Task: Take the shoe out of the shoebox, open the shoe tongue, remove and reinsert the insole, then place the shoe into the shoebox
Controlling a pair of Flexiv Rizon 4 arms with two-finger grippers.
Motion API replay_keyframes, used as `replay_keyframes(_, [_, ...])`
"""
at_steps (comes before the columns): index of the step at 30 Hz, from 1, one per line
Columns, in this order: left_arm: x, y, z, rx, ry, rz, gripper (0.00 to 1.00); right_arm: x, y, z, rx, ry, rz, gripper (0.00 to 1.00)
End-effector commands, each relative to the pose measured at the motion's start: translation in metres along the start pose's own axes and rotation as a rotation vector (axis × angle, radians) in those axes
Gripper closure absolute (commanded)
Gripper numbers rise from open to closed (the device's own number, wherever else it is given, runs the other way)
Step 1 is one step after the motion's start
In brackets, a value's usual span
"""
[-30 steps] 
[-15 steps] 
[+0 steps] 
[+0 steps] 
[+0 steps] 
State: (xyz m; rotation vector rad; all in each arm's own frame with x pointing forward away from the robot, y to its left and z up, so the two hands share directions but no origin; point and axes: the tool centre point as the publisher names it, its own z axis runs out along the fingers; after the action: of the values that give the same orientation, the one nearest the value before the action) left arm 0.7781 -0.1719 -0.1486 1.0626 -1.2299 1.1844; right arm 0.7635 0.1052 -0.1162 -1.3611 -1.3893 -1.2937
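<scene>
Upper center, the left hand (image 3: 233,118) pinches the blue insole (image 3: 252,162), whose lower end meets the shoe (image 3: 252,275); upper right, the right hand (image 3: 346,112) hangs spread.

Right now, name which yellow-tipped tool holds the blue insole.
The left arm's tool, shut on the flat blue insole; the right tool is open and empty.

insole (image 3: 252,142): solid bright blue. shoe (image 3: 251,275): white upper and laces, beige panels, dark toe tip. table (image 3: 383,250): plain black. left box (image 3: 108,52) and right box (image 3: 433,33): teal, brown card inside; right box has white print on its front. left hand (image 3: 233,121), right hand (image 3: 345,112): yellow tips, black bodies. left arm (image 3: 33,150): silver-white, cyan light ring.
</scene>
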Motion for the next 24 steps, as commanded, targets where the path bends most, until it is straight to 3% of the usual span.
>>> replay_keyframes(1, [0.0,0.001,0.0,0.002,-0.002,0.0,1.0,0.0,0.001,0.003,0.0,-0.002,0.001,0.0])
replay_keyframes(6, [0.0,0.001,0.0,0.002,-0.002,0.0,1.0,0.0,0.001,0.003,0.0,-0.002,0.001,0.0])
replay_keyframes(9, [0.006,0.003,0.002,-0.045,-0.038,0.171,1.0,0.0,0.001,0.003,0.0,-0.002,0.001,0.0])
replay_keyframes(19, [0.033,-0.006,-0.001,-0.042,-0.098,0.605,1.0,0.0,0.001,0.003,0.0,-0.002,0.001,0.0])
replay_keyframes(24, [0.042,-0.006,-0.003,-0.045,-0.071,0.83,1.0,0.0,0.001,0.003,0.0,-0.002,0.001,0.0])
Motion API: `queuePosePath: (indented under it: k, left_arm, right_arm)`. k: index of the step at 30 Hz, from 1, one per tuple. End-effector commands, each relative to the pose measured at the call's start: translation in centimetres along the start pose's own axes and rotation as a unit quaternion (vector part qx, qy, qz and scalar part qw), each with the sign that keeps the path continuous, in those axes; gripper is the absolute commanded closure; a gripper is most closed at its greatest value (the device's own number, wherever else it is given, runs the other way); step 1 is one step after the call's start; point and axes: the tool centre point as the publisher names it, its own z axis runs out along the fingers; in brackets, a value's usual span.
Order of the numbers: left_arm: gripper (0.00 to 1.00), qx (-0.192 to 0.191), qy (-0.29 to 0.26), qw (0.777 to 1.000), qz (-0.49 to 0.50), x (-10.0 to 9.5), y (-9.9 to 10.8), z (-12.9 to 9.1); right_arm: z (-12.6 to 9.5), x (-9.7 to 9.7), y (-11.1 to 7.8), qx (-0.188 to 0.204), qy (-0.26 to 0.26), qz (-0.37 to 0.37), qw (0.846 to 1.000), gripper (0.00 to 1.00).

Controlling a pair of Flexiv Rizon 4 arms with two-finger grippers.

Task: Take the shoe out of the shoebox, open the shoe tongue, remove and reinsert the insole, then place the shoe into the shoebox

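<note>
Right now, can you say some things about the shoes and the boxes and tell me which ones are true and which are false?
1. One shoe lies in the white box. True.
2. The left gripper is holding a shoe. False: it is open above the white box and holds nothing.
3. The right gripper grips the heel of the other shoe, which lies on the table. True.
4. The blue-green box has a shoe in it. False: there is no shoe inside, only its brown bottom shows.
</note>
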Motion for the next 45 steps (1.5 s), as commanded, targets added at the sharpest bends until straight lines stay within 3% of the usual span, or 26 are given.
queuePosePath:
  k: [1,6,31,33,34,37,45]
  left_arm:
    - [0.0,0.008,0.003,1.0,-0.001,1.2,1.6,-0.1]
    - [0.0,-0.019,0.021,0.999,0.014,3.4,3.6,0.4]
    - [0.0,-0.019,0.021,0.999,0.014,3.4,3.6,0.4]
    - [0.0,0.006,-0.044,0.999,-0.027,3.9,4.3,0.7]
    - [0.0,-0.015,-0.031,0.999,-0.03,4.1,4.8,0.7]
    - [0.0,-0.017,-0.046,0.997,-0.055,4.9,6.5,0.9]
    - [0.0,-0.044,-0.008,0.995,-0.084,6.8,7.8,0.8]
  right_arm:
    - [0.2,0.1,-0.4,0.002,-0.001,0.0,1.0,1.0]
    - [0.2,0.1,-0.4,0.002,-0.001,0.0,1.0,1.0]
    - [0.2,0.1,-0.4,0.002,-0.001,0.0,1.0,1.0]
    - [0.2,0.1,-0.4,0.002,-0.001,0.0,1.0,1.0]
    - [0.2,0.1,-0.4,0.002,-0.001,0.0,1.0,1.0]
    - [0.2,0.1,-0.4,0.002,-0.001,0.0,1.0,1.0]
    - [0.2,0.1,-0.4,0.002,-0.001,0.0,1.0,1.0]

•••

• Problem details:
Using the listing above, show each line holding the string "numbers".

• Response below:
Gripper numbers rise from open to closed (the device's own number, wherever else it is given, runs the other way)
Order of the numbers: left_arm: gripper (0.00 to 1.00), qx (-0.192 to 0.191), qy (-0.29 to 0.26), qw (0.777 to 1.000), qz (-0.49 to 0.50), x (-10.0 to 9.5), y (-9.9 to 10.8), z (-12.9 to 9.1); right_arm: z (-12.6 to 9.5), x (-9.7 to 9.7), y (-11.1 to 7.8), qx (-0.188 to 0.204), qy (-0.26 to 0.26), qz (-0.37 to 0.37), qw (0.846 to 1.000), gripper (0.00 to 1.00).

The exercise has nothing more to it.